*Exercise:* Each line starting at the one that contains "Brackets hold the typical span" and ending at the one that contains "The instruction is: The" must be returned exactly, and the rest of the listing is left out.
++++++++++++++++++++
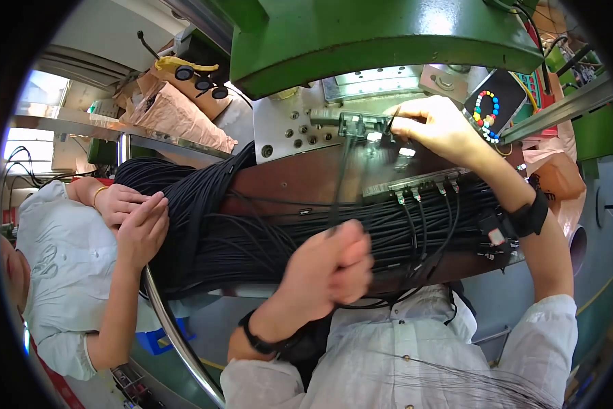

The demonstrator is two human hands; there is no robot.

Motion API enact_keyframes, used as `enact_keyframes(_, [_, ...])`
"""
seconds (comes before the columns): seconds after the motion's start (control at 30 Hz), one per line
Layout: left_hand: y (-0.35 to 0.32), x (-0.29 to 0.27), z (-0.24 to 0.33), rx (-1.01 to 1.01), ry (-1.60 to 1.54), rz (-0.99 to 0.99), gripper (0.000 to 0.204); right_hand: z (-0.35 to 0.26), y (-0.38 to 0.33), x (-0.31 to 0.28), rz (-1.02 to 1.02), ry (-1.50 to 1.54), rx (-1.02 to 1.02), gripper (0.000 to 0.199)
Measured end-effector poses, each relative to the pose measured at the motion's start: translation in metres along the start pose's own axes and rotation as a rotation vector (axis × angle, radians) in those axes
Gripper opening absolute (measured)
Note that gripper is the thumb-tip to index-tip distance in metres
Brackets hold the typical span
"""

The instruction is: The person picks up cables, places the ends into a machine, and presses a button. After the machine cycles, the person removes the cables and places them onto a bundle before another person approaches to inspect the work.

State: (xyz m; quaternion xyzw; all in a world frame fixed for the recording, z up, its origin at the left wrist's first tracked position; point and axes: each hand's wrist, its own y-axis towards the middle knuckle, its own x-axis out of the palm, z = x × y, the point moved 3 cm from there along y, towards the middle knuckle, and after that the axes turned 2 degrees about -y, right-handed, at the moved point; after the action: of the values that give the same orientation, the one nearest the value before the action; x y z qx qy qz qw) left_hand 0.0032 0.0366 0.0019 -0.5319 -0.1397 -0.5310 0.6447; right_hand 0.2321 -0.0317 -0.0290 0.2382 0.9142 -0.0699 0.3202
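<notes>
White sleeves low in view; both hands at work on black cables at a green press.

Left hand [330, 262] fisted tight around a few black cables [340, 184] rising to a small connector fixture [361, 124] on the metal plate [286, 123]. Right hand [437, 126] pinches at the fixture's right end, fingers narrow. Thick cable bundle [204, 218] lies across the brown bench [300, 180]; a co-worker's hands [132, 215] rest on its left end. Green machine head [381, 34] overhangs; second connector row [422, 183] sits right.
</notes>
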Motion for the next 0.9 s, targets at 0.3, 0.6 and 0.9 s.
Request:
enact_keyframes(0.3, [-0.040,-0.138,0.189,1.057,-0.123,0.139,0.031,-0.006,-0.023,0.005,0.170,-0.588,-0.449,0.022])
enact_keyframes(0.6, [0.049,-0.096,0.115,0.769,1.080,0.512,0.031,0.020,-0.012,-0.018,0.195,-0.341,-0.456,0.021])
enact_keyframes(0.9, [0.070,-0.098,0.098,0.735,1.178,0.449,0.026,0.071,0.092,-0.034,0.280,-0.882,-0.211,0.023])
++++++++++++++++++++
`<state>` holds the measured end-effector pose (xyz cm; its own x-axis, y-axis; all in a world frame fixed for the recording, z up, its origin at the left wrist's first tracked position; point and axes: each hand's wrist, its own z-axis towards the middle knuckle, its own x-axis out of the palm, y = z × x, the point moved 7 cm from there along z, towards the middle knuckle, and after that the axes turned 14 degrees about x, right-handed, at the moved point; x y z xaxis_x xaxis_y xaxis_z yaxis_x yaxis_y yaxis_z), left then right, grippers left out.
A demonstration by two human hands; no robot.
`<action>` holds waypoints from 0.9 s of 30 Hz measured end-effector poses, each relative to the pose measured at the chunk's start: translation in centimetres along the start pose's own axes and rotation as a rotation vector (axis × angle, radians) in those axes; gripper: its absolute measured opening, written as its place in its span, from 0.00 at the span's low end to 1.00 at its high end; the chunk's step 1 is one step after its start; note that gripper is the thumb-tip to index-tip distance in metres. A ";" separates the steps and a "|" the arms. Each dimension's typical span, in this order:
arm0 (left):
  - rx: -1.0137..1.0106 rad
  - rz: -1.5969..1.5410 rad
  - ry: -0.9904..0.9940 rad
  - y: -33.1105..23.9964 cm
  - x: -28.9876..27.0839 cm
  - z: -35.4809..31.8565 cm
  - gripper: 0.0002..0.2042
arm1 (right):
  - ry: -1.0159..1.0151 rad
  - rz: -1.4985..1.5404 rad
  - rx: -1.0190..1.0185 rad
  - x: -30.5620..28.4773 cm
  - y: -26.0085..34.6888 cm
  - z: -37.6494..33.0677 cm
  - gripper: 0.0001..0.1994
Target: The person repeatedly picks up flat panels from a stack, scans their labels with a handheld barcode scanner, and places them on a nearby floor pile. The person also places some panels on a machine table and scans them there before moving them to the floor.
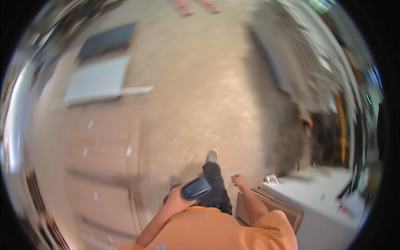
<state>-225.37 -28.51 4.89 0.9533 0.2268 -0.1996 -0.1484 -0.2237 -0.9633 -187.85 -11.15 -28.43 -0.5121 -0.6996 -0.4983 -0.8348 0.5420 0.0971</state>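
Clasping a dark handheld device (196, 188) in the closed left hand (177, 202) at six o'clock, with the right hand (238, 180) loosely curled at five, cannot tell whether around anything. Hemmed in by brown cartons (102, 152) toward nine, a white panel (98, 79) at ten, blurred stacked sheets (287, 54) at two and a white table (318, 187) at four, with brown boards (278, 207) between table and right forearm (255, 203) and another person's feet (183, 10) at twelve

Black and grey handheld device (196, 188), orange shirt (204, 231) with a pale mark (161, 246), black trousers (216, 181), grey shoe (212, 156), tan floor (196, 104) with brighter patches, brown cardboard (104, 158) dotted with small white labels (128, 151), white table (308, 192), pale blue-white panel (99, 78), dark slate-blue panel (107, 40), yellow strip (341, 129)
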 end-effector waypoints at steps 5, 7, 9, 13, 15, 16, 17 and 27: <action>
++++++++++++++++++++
*Task result:*
Brackets hold the typical span
"""

The instruction is: The person picks up cables, places the ends into a machine, and presses a button. After the machine cycles, the person removes the cables and places them onto a bundle before another person approaches to inspect the work.

The exercise requires no more work.